Print the data below verbatim, minus images.

[Start of Attachment]

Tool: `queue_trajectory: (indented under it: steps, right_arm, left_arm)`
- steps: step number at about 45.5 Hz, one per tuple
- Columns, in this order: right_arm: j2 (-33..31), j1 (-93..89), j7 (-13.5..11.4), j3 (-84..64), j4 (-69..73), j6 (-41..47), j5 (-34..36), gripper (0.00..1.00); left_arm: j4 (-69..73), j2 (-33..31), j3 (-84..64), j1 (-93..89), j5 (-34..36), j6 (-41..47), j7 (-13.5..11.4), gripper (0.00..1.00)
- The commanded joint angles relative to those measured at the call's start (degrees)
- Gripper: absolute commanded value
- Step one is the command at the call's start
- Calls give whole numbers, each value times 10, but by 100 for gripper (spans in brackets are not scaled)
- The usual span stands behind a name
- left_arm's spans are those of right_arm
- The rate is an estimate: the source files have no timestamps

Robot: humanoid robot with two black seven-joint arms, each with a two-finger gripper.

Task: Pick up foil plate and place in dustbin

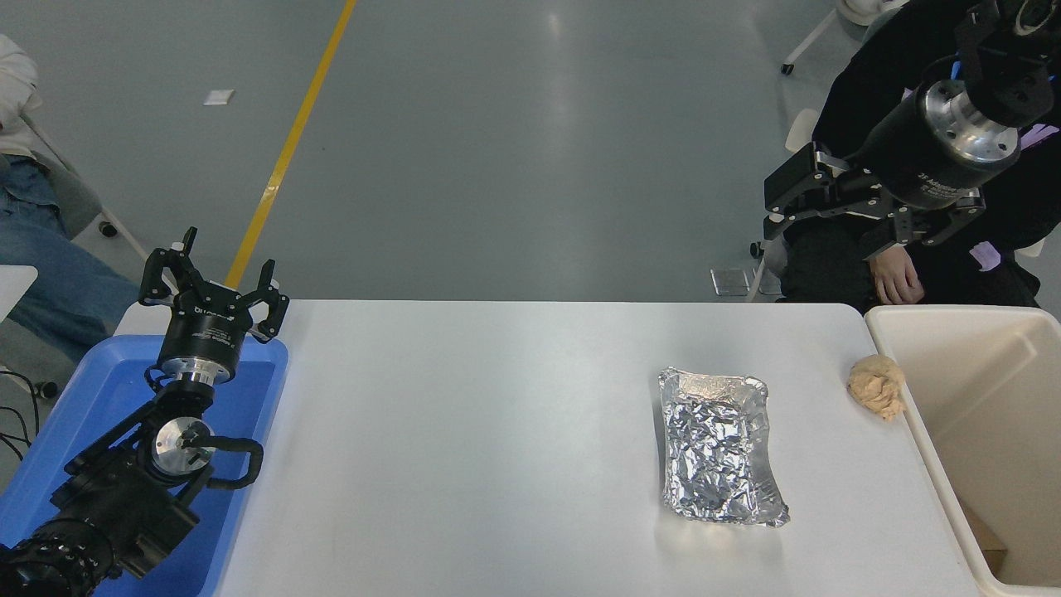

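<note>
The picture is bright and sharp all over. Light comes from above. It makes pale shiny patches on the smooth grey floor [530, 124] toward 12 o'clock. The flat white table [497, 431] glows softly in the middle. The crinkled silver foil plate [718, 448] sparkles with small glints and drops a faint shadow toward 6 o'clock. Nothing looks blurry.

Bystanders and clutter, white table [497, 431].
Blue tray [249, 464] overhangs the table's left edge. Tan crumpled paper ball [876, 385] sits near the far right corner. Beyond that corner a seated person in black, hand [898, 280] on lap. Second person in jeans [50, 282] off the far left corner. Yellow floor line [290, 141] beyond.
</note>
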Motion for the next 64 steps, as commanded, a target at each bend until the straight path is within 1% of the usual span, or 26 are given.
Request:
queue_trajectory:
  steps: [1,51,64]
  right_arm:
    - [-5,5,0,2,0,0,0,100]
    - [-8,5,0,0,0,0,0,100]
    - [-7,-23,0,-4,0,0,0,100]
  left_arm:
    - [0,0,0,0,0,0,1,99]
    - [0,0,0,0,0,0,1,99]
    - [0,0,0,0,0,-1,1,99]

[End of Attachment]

» SOLUTION FOR THIS PROBLEM:
Tool: `queue_trajectory: (indented under it: steps, right_arm, left_arm)`
- steps: step number at about 45.5 Hz, one per tuple
- Columns, in this order: right_arm: j2 (-33..31), j1 (-93..89), j7 (-13.5..11.4), j3 (-84..64), j4 (-69..73), j6 (-41..47), j5 (-34..36), gripper (0.00..1.00); left_arm: j4 (-69..73), j2 (-33..31), j3 (-84..64), j1 (-93..89), j5 (-34..36), j6 (-41..47), j7 (-13.5..11.4), gripper (0.00..1.00)
- The commanded joint angles relative to those measured at the call's start (degrees)
- Gripper: absolute commanded value
- Step one is the command at the call's start
- Calls give whole numbers, each value times 10, but by 100 for gripper (spans in brackets are not scaled)
- The usual span stands behind a name
- left_arm's spans are those of right_arm
- The rate is an estimate: the source files have no timestamps

Robot: humanoid robot with two black seven-joint arms, each with a two-finger gripper.

Task: Pick up foil plate and place in dustbin


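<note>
The picture is bright and sharp all over. Light comes from above. It makes pale shiny patches on the smooth grey floor [530, 124] toward 12 o'clock. The flat white table [497, 431] glows softly in the middle. The crinkled silver foil plate [718, 448] sparkles with small glints and drops a faint shadow toward 6 o'clock. Nothing looks blurry.

Bystanders and clutter, white table [497, 431].
Blue tray [249, 464] overhangs the table's left edge. Tan crumpled paper ball [876, 385] sits near the far right corner. Beyond that corner a seated person in black, hand [898, 280] on lap. Second person in jeans [50, 282] off the far left corner. Yellow floor line [290, 141] beyond.
</note>
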Motion for the next 64 steps, as commanded, a target at each bend until the straight path is within 1% of the usual span, or 26 are given.
Request:
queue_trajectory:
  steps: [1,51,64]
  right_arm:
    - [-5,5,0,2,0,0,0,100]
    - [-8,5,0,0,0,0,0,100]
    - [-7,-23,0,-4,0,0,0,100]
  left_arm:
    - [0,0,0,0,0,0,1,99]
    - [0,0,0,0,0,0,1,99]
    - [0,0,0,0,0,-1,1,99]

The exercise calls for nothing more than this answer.